The MgO (100)-surface corrugation potential for the argon atoms at the equilibrium Ar-MgO distance. The 2D surface has been fitted via a cubic interpolation to the energies for 12 symmetry unique adsorption sites, calculated within the $2\times 2$ supercell. The maximal and minimal energy values are $-$1.381 kcal/mol (on-O adsorption) and $-$1.709 kcal/mol (on-Mg adsorption). The contour isoline step is 0.02 kcal/mol.

Figure 6

The MgO (100)-surface corrugation potential curve along the Mg-(Mg|Mg)-Mg direction as from the 2D 12-point cubic fit, Fig. 5 (blue dashed line) or from Eq. (3) (red solid line). The energies of explicitly calculated points within this direction are also shown (circles).

Figure 7

The formation energy of the planar argon monolayer per one argon atom $E_{\parallel }$ as a function of the surface concentration $\sigma$, i.e., the number of Ar atoms per MgO surface unit cell (unity concentration corresponds to an arrangement with the amount of Ar atoms equal to that of surface Mg or O atoms).

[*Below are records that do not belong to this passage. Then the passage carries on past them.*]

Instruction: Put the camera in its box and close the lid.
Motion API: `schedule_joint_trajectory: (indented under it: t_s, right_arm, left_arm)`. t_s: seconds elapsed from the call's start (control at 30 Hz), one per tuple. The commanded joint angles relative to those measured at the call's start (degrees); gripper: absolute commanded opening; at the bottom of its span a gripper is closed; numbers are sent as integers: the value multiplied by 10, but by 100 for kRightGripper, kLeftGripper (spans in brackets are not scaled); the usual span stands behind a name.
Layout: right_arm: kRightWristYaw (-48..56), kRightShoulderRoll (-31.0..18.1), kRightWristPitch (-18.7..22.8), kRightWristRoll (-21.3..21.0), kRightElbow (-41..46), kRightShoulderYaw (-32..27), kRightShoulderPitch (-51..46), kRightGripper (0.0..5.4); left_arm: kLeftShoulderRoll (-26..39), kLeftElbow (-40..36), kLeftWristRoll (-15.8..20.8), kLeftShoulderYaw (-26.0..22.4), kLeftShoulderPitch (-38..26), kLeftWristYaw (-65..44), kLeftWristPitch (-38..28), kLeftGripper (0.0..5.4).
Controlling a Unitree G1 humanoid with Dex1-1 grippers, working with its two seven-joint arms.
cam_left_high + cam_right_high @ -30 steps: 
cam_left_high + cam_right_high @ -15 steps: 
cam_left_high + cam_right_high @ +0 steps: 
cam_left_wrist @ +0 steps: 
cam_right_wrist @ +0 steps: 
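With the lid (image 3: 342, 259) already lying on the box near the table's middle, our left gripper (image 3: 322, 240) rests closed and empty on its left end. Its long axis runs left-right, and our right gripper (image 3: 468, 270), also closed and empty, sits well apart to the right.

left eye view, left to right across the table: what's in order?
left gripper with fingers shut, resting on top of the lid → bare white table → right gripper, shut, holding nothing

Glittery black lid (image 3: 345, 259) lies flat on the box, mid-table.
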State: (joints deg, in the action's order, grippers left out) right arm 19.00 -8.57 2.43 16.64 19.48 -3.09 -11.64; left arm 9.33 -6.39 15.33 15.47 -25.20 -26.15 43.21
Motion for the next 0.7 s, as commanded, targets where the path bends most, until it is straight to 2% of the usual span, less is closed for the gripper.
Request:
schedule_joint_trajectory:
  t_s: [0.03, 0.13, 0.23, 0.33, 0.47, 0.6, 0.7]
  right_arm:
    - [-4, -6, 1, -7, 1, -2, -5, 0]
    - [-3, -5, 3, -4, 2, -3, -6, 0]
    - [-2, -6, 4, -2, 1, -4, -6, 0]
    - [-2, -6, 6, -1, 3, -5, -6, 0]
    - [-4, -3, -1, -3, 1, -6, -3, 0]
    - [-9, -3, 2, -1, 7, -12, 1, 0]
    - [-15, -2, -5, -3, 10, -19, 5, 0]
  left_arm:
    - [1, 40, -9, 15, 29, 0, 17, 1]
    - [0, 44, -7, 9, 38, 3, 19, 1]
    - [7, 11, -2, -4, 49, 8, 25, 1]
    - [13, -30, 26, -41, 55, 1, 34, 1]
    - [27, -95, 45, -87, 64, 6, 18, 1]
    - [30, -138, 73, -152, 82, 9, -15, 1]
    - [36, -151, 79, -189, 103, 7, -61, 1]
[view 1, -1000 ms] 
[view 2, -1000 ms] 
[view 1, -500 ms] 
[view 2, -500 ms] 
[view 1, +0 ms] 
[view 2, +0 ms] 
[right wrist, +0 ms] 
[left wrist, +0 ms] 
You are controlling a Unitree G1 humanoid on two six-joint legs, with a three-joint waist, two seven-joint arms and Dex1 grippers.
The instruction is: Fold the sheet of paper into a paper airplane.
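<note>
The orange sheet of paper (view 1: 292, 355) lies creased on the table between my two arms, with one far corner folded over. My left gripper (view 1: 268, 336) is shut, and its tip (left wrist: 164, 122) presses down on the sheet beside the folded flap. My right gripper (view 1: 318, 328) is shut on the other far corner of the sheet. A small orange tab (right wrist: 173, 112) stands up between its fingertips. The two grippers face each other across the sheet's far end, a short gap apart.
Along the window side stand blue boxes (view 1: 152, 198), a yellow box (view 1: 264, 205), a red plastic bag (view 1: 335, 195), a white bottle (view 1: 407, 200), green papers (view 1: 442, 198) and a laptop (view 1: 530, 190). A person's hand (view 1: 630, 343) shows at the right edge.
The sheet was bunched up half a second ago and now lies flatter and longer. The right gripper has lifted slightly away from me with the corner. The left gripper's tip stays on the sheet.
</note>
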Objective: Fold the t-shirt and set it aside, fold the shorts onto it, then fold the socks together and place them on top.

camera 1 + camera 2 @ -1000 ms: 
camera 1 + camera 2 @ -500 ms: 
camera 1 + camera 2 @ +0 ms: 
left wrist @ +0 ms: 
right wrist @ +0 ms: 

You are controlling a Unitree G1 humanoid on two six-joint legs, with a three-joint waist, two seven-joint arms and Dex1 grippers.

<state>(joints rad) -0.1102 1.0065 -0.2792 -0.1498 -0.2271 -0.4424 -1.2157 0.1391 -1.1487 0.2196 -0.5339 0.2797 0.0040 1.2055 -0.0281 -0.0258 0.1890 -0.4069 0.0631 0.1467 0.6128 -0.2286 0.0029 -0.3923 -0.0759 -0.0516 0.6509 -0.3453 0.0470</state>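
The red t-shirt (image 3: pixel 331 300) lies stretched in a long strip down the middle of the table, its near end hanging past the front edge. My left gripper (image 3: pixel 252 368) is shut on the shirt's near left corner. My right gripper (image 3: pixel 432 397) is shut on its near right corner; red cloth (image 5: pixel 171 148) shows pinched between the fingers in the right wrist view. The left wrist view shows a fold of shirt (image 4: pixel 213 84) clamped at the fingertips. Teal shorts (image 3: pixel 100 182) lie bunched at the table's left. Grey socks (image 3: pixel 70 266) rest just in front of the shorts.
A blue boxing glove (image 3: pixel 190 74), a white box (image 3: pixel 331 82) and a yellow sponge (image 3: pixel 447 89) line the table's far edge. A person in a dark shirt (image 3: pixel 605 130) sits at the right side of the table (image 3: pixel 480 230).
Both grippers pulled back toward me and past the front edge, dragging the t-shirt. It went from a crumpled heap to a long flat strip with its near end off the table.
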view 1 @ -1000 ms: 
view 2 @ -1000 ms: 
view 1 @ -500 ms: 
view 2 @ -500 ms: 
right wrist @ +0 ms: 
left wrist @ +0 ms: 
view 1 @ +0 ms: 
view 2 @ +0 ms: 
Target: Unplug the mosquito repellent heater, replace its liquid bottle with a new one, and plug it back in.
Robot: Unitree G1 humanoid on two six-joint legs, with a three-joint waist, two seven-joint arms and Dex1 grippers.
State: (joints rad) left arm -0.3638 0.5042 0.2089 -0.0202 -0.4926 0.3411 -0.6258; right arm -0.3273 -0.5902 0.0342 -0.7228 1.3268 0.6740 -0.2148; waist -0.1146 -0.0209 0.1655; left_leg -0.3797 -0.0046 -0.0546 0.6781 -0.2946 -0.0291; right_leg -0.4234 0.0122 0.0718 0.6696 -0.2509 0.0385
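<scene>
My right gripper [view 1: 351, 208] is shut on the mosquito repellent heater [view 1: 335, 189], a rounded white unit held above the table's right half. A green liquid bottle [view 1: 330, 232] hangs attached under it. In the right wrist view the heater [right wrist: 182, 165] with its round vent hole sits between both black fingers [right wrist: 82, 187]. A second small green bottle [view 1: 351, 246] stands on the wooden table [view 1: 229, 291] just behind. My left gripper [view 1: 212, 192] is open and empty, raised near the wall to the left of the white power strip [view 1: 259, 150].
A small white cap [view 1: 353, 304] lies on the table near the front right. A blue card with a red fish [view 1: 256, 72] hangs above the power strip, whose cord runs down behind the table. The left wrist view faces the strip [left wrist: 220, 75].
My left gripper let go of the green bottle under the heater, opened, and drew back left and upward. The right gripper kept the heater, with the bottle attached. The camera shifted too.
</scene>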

Two types of arrangements are considered: the continuous rectangular $\zeta \times 2$ arrangement (and $n\times 2$ with the $2\times 2$, $3\times 2,$ and $4\times 2$ geometries as particular cases): blue squares; and a regular hexagonal monolayer with different inter-argon distances: red stars. The symbols represent the explicitly calculated points, the values in between are spline interpolated. The crosses correspond to the energies of the five commensurate argon monolayer arrangements studied in the paper, calculated with the actual off-planarity of the argon atoms in the monolayers (cf. Sec. 2c) taken into account.

Figure 8

Ar-Na${}_2$Mg${}_3$O${}_4$ dimer used in the LMP2$\to$CCSD(T) correction scheme.